Lithuanian FinTech industry: an undiscovered rough diamond


Only those who work consistently achieve the highest goals, and with consistency comes clear results. The Lithuanian fintech sector, which continues to maintain regular growth, is close to this approach. This is a very positive sign for investors who are always looking for more. And what are the highlights of fintech that should attract investors to Lithuania at the moment? I would like to share a few highlights that show the potential of Lithuanian fintech companies to grow fintech unicorns in the near future.
Firstly, it is worth noting how successfully the fintech sector in Lithuania has progressed in the last year. This is shown by fresh figures from Electronic Money Institutions (EMIs) and Payment Institutions (PIs). Such statistics are crucial, as EMIs and PIs form the backbone of the fintech sector in Lithuania.
According to the Bank of Lithuania (LB), turnover from licensing activities (unaudited data) of EMIs and PIs increased by 3.5 times in 2021 and amounted to €504 million at the end of the year: 92% of these turnovers were generated by EMIs and 8% by PIs. In addition, at the end of last year, the number of payment transactions between EMIs and PIs amounted to €194.57 billion, which is 3.8 times higher than at the end of 2020.
According to LB data, there were 141 EMIs and PIs in Lithuania at the end of 2021, and as many as 30 new EMI and PI licences are currently under consideration. As a result, the total number of fintech companies at the end of 2021 was 260, and Lithuania remained one of the largest fintech hubs in the EU in terms of the number of licensed companies. In 2021, Lithuania also remained among the top 10 countries in the world in the Global Fintech Ranking.
As the fintech sector grows steadily, so does the number of good professionals, as Lithuania has made strong progress in recent years in developing the professionals needed for fintech. This means that there will be no shortage of talented employees who can contribute to the successful growth of companies and the achievement of their goals.
 As the need for specialists grows, higher education institutions are ready to become increasingly involved in their training. For example, in addition to their chosen studies, some higher education institutions in Lithuania offer students a specialised extra-curricular programme to help them develop the competencies needed for fintech. The programme involves students from disciplines such as Applied Mathematics, Software Systems, Information Systems, Information Technologies, Economics, and Finance.
Whereas a few years ago, there were only hundreds of people in Lithuania who understood the fintech sector, now there are thousands. At the end of 2020, there will be around 4,000 fintech workers in Lithuania, and by the end of 2021, there will be around 5,900. There is no doubt that these numbers could double very soon.
The fact that there is no shortage of promising fintech companies in Lithuania that can be attractive to investors is well demonstrated by the investments already attracted. The largest investment in Lithuania was €43 million. This is a significant figure for such a small country, as, by comparison, investment in the world’s third-largest fintech in the fourth quarter of 2021 was $120 million.

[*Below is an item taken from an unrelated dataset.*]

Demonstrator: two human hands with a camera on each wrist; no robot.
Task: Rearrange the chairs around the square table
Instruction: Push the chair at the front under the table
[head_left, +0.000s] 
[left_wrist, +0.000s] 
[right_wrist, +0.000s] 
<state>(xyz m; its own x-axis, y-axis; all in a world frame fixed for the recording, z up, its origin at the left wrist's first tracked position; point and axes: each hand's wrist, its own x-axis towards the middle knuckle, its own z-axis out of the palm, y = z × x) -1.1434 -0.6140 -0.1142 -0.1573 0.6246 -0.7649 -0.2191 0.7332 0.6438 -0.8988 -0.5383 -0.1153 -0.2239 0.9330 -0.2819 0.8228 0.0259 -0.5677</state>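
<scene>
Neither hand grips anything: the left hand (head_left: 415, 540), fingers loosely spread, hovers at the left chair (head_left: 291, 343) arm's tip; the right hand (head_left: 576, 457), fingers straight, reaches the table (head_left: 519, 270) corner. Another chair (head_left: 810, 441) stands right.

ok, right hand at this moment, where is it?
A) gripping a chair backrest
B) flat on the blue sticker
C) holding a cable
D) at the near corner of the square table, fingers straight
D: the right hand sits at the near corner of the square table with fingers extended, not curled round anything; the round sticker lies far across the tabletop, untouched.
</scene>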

 In addition, last year’s first-ever survey of Baltic investors by professional services company EY showed that Lithuania is the most attractive country for investment among the Baltic States. As many as 7 out of 10 (71%) investors said they would invest in expansion or new projects in Lithuania, compared to 69% in Latvia and 64% in Estonia.
 The study also carried out a quantitative analysis of foreign direct investment (FDI) projects, revealing that fintech investments accounted for around 20% of all FDI attracted, only behind projects related to IT services and IT activities (around 40%)
 Finally, it is the motivation of the Lithuanian fintech industry players themselves that should attract investors to Lithuania. Every year there is more and more talk that there will soon be at least a few more unicorns in Lithuania (there is one so far), and it is the fintech companies that have the most potential to become unicorns. Such predictions only encourage them to work harder.
Lithuania has only recently started to attract more attention from large US and UK investors. And as a cherry on the cake, the rumour that Lithuania has been called the “undiscovered start-up gem” in the US Silicon Valley makes it possible to be very realistic about any big prospects.